Work required:
Transcribe every record as it stands and set the images aside.

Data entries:
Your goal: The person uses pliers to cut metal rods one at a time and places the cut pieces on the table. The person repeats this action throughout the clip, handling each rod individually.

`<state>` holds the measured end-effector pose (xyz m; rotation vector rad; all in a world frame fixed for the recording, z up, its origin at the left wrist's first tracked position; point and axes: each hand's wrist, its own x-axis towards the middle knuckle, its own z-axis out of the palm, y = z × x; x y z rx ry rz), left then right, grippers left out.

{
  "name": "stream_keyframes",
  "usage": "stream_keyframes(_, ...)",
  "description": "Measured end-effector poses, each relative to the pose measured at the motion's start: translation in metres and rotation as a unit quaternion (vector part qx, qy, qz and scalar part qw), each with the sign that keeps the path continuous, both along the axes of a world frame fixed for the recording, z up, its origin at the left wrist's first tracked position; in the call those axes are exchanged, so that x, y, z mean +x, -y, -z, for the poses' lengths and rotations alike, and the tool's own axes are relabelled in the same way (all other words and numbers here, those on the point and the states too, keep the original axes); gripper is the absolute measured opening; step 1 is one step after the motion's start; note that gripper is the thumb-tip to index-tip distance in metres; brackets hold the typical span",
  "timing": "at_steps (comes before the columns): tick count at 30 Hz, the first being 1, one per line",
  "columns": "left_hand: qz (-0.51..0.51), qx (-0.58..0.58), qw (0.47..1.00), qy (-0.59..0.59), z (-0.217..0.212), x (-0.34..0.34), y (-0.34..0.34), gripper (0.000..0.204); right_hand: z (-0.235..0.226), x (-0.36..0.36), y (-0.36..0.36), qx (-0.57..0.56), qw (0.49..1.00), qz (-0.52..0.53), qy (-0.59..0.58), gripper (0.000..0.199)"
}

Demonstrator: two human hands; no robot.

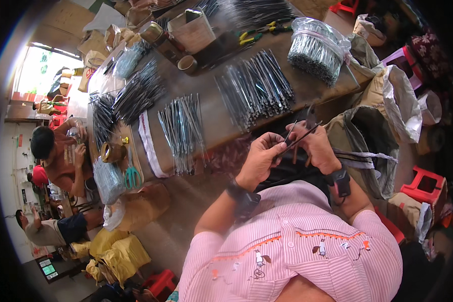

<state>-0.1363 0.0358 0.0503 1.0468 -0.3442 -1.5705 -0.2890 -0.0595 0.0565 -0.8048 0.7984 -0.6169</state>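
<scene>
My left hand (266,153) is closed, pinching a thin dark metal rod (292,132) between thumb and fingers. Just beside it, my right hand (317,147) is wrapped round a tool that looks like pliers (310,117), its dark head pointing up and its brownish handles hanging below the fingers. Another dark rod end crosses between the two hands. On the table before me lies a wide row of similar thin metal rods (259,85). A smaller bundle of rods (181,128) rests to its left at the near edge.
A plastic-wrapped bundle of silvery rods (314,53) stands at the table's right end. Yellow-and-green-handled pliers (259,34) lie at the back. Teal scissors (132,176) are at the left edge. An open sack (370,146) stands right of my hands. Two people (65,156) are at far left.
</scene>
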Motion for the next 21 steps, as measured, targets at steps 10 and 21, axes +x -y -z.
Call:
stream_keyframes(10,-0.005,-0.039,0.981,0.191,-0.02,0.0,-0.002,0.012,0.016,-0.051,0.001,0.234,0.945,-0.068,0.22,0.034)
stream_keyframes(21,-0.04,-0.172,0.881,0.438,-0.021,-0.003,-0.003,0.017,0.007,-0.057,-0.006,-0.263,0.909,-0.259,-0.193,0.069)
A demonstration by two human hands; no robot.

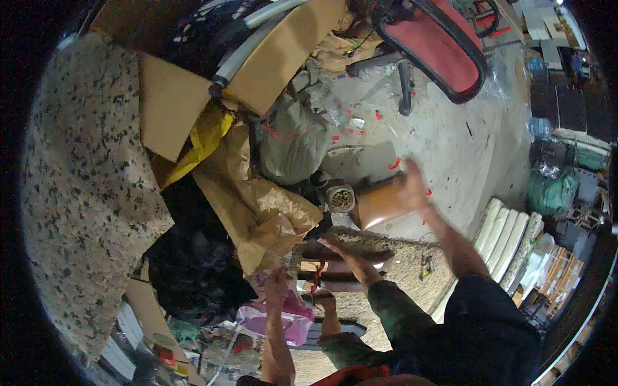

Output of the exercise:
Your goal: The person uses pliers to cut metal rods one at a time and places the cut pieces on the table. The person repeats this action throughout the clip, handling each rod individually.

`<state>` holds the measured end-effector pose (xyz m; rotation vector rad; all in a world frame fixed for the recording, z up, its origin at the left wrist's first tracked position; point and axes: each hand's wrist, its own x-axis towards the middle knuckle, its own z-axis out of the palm, y = z × x; x y z rx ry rz), left then right, grippers left out.

{
  "name": "stream_keyframes",
  "usage": "stream_keyframes(_, ...)",
  "description": "Measured end-effector poses, each relative to the pose measured at the motion's start: translation in metres and rotation as a unit quaternion (vector part qx, qy, qz and scalar part qw), each with the sign that keeps the path continuous, both along the axes of a world frame fixed for the recording, z up, its origin at the left wrist's first tracked position; in the call those axes are exchanged, so that x, y, z mean +x, -y, -z, for the poses' lengths and rotations alike, and the tool's own axes are relabelled in the same way (all other words and numbers here, those on the point and the states too, keep the original axes); gripper is the absolute measured opening; step 1 is one step after the motion's start; note that gripper is the thumb-tip to index-tip distance in metres; brackets hold the typical span",
  "timing": "at_steps (comes before the columns): tick count at 30 Hz, the first being 1, one per line",
  "columns": "left_hand: qz (-0.51..0.51), qx (-0.58..0.58), qw (0.47..1.00), qy (-0.59..0.59), z (-0.217..0.212), x (-0.34..0.34), y (-0.34..0.34), gripper (0.000..0.204); right_hand: z (-0.235..0.226), x (-0.36..0.36), y (-0.36..0.36), qx (-0.57..0.56), qw (0.49..1.00), qz (-0.52..0.53), qy (-0.59..0.58), gripper (0.000..0.199)"
}

Demonstrator: two human hands; no robot.


<state>-0.1363 0.0358 0.0503 1.0468 -0.3442 -1.5705 -0.2890 -0.0595 0.0565 -0.8048 0.7984 -0.6169</state>
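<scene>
My left hand (266,153) is closed, pinching a thin dark metal rod (292,132) between thumb and fingers. Just beside it, my right hand (317,147) is wrapped round a tool that looks like pliers (310,117), its dark head pointing up and its brownish handles hanging below the fingers. Another dark rod end crosses between the two hands. On the table before me lies a wide row of similar thin metal rods (259,85). A smaller bundle of rods (181,128) rests to its left at the near edge.
A plastic-wrapped bundle of silvery rods (314,53) stands at the table's right end. Yellow-and-green-handled pliers (259,34) lie at the back. Teal scissors (132,176) are at the left edge. An open sack (370,146) stands right of my hands. Two people (65,156) are at far left.
</scene>
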Motion for the next 21 steps, as measured, targets at steps 10 and 21, axes +x -y -z.
Call:
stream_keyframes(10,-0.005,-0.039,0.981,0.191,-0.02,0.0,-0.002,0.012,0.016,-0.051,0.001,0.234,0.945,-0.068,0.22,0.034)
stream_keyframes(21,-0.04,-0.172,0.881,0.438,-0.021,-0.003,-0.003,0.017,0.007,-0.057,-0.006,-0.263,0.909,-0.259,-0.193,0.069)
A demonstration by two human hands; no robot.

The exercise calls for nothing further.